When California State Senator Scott Wiener introduced SB 1047 a little over six months ago, we at the Transparency Coalition viewed it as a fair attempt to provide safeguards for the world’s largest AI models. Today, we view SB 1047 as a cautionary tale: This is what happens when the tech lobby pulls the teeth out of a bill and turns a watchdog into a lapdog.
In its original form in February, Wiener’s bill did not address the issues around training data and AI transparency—our group’s focus—but we still admired its core messages.
The proposal required developers to ensure that their AI models could not cause critical harm, introducing a duty of care within the AI industry for the first time. And the bill had teeth. A new state agency (the Frontier Model Division) would enforce the legal requirements of SB 1047. The state’s attorney general would have the ability to sue negligent companies.

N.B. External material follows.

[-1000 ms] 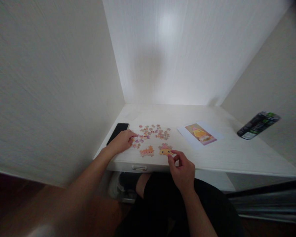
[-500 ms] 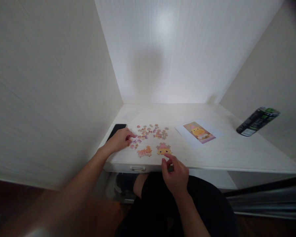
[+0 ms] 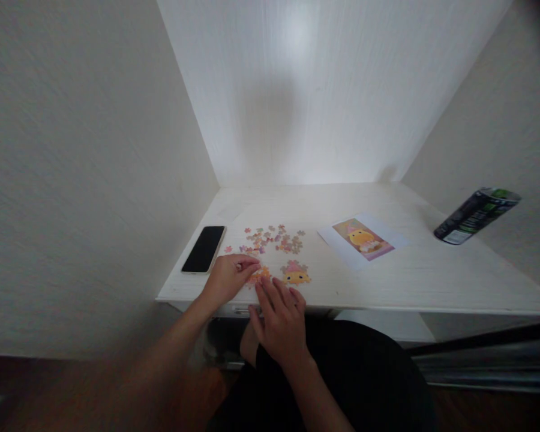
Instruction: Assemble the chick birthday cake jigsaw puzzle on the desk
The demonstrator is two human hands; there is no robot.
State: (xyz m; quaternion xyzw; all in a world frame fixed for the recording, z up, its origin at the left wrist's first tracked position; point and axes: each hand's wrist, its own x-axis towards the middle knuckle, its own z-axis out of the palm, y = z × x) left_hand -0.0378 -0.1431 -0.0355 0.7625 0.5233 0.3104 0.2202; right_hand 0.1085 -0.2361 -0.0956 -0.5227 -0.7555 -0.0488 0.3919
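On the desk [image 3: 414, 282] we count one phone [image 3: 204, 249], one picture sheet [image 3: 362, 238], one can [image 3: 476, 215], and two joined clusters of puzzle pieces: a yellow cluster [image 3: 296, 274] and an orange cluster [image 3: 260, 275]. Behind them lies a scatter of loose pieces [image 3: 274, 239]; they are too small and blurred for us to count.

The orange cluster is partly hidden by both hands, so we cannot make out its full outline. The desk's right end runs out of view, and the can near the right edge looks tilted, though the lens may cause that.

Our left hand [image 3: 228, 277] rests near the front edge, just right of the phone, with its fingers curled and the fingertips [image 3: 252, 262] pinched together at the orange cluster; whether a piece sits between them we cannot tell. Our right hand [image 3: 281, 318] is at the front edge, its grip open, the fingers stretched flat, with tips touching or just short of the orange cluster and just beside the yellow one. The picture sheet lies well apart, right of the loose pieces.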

Further reading: California’s AI reforms scare all developers, not just big tech companies
Earlier this month, as the bill was approaching a final vote in Sacramento, pressure from the tech and business lobby forced Senator Wiener to effectively eliminate SB 1047’s enforcement mechanisms. The Frontier Model Division disappeared. Requirements became suggestions.

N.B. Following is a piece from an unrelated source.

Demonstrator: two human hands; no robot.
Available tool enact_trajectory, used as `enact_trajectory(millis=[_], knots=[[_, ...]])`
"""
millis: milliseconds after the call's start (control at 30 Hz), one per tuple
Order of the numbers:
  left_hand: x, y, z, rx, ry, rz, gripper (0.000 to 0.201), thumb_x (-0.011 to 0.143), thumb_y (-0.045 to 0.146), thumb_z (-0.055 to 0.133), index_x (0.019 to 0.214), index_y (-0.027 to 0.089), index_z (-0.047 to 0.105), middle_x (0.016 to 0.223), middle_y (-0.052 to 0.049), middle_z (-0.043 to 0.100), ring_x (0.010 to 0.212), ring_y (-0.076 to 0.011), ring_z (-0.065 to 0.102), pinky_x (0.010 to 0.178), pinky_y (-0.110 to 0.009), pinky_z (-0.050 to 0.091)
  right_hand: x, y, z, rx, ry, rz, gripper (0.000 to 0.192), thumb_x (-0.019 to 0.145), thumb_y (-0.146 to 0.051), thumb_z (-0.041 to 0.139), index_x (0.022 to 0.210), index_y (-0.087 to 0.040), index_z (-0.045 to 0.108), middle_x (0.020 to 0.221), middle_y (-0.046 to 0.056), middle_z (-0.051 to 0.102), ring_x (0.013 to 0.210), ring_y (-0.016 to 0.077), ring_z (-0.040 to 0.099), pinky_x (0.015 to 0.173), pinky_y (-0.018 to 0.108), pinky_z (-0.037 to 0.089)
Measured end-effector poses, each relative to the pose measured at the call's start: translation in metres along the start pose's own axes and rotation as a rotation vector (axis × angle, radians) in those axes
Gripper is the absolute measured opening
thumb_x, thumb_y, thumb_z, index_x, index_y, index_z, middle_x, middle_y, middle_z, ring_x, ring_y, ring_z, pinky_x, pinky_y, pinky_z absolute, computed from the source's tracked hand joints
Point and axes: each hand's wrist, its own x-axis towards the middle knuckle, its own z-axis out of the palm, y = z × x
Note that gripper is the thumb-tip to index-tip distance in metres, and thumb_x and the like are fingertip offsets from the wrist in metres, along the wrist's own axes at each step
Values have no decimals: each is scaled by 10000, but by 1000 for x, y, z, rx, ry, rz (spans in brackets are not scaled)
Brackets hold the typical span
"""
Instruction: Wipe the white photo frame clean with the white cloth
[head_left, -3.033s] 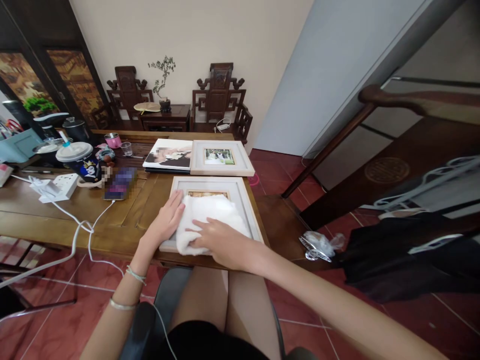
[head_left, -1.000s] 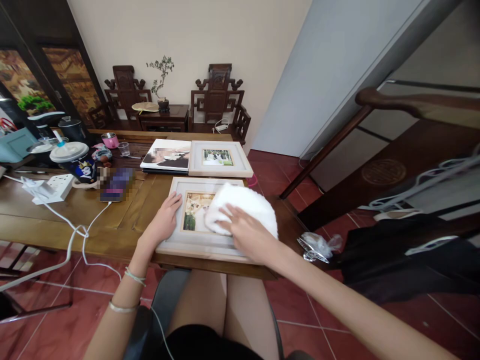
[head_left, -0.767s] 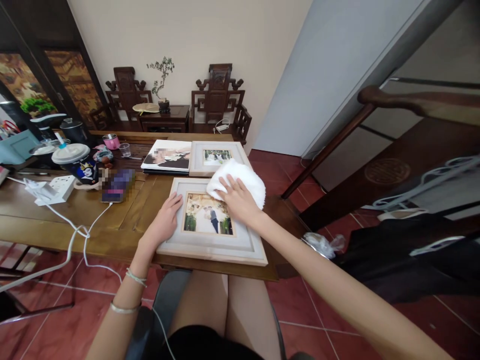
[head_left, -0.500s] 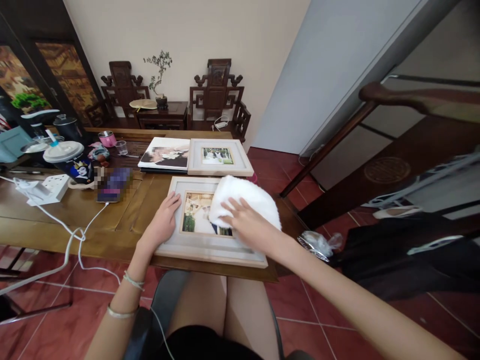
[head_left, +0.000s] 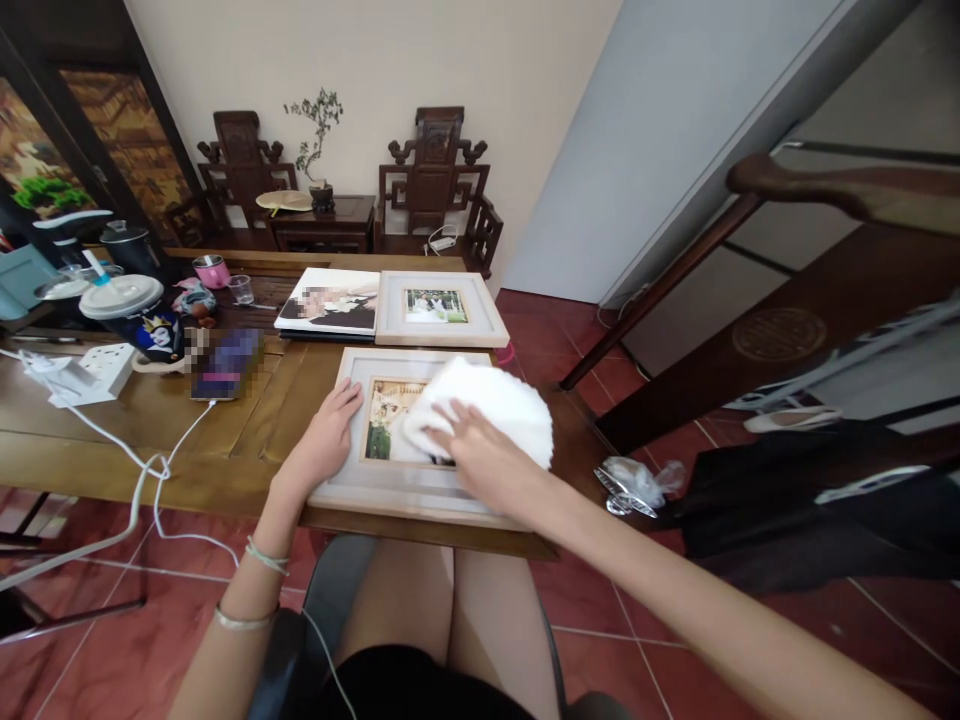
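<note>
A light wood picture frame (head_left: 420, 492) with a photo under its pane lies flat near the table's front edge. My left hand (head_left: 334, 430) holds its left side, the fingers together over the border. On the right half of the pane lies a fluffy white cloth (head_left: 502, 405), bunched up. My right hand (head_left: 476, 445) presses down on this cloth, its fingers bent into the pile. Part of the photo and the frame's right side are hidden under the cloth and my right arm.
Behind lie a second frame (head_left: 442, 335) and a photo album (head_left: 330, 300). Leftward on the table (head_left: 300, 385) are a phone (head_left: 225, 365), a power strip (head_left: 105, 370), a lidded cup (head_left: 124, 297) and a pink mug (head_left: 212, 271). A wooden chair (head_left: 780, 330) stands at right.
My right hand and the white cloth have slid a little to the left across the pane. My left hand stays on the frame's left side. The view has shifted slightly.
</note>
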Motion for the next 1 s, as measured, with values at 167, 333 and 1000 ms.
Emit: enact_trajectory(millis=[167, 333, 1000], knots=[[1, 4, -2, -8, -24, -32, 559, 798, -12, 351, 1326, 29, 531, 1471, -186, 449, 1446, -266, 282, 1201, -474, 246, 53, 40, 17, -159, 182, 125, 628, 783, -15, 528, 1406, -58, 463, 1538, 235, 299, 1426, 409, 215, 1147, 539, 185], [0, 6, 0, 15, -7, -48, 566, 804, -25, 343, 1329, 66, 533, 1467, -168, 461, 1440, -261, 297, 1188, -498, 267, 51, 38, 14, -193, 142, 60, 546, 800, -2, 507, 1336, -93, 560, 1527, 206, 340, 1421, 397, 242, 1138, 560, 202], [-1, -1, 3, 11, 22, 7, 571, 808, -18, 340, 1336, 92, 527, 1459, -162, 470, 1433, -263, 313, 1174, -508, 289, 28, 7, 18, -15, 132, 92, 651, 778, 2, 484, 1420, -103, 464, 1542, 215, 300, 1431, 414, 192, 1124, 589, 214]])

Most importantly, SB 1047 no longer allows the attorney general to sue AI developers for negligent safety practices before something goes wrong. The attorney general can only sue the developer after a model or service causes harm. That’s like holding an offshore oil drilling company accountable for its negligent practices only after a catastrophic oil spill. It does nothing to ensure the safety of its drilling and prevent the spill in the first place.

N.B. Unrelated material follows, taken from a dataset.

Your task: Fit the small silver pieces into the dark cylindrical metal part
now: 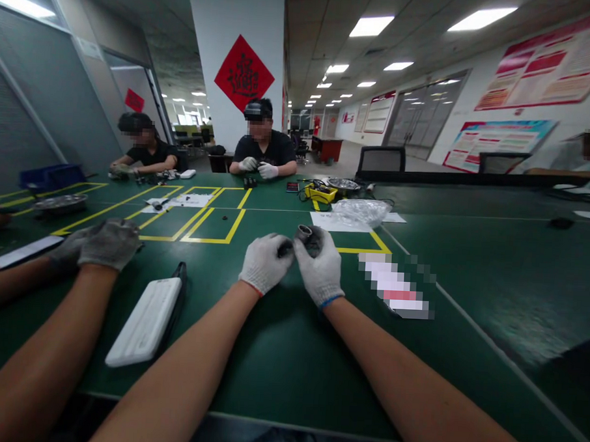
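"What's nearest us?"
"A white rectangular slab-shaped device (144,322) on the green table (289,364), left of our forearms."
"And our hands?"
"Our white-gloved right hand (322,264) clasps a grey round-mouthed metal part (303,231) above the table; our white-gloved left hand (265,262) curls beside it, its grip hidden from us."
"Beyond?"
"A crumpled clear plastic bag (361,213)."

White-gloved left hand (268,261), orange-edged cuff (252,287), white-gloved right hand (320,266), blue-edged cuff (331,299)

Table (279,370) is viewed from head height, forward and down, left hand (266,262) and right hand (321,268) framed close, pillar (235,15) farther off.
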The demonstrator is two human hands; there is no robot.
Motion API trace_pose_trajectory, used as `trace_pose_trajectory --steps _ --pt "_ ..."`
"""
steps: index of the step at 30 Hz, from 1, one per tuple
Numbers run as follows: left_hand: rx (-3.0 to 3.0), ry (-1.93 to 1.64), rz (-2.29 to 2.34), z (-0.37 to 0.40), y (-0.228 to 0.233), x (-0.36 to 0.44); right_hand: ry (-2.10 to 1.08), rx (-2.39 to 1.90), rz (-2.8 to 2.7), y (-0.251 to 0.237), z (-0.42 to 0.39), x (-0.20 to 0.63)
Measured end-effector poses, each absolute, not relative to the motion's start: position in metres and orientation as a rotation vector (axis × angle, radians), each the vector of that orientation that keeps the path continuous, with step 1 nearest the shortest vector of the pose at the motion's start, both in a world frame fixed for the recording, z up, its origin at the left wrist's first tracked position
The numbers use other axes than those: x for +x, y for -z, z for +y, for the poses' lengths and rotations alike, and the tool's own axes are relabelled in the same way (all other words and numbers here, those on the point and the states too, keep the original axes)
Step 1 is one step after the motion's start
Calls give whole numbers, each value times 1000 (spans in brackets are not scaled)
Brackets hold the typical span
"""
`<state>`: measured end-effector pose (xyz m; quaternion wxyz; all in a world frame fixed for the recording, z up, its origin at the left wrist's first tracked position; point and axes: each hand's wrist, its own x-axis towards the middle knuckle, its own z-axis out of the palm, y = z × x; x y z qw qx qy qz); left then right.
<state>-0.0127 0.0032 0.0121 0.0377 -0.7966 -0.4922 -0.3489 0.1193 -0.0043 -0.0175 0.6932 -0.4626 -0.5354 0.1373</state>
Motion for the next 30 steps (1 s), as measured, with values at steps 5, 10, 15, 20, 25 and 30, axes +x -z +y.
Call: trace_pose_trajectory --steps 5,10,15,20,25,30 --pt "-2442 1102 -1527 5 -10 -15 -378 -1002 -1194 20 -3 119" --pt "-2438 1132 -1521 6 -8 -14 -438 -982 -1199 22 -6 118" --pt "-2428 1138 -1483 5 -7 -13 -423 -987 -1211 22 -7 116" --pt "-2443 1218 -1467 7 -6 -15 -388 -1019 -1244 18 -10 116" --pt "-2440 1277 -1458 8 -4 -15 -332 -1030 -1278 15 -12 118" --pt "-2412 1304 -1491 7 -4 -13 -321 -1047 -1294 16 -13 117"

Despite our serious concerns, we hope that SB 1047, if passed, will lay an initial foundation upon which California policymakers will continue to build, creating an enabling environment for the most innovative, transparent, and ethical AI industry in the world. However, we fear that passing SB 1047 in its watered-down form will only allow lawmakers in Sacramento to ignore the urgent need for AI regulation in future sessions in the false belief that SB 1047 “takes care of everything.”
Other AI-focused bills (such as AB 2013, which we support and which is also pending a vote in the California Senate) build on existing statutory provisions in California law regulating AI by adding transparency requirements for training data used to develop AI models. Industry practices in collecting and using training data have been linked to harms such as hallucinations, mis/disinformation, and violations of user privacy.
There’s an old saying in sports. When it comes to defending against outstanding athletes, you can’t stop them; you can only hope to keep them at bay. By eliminating SB 1047’s requirements and enforcement mechanisms, the tech lobby hasn’t completely killed the law, but it has significantly weakened it. And that, unfortunately, could be enough to limit their ability to have a real impact on AI safety.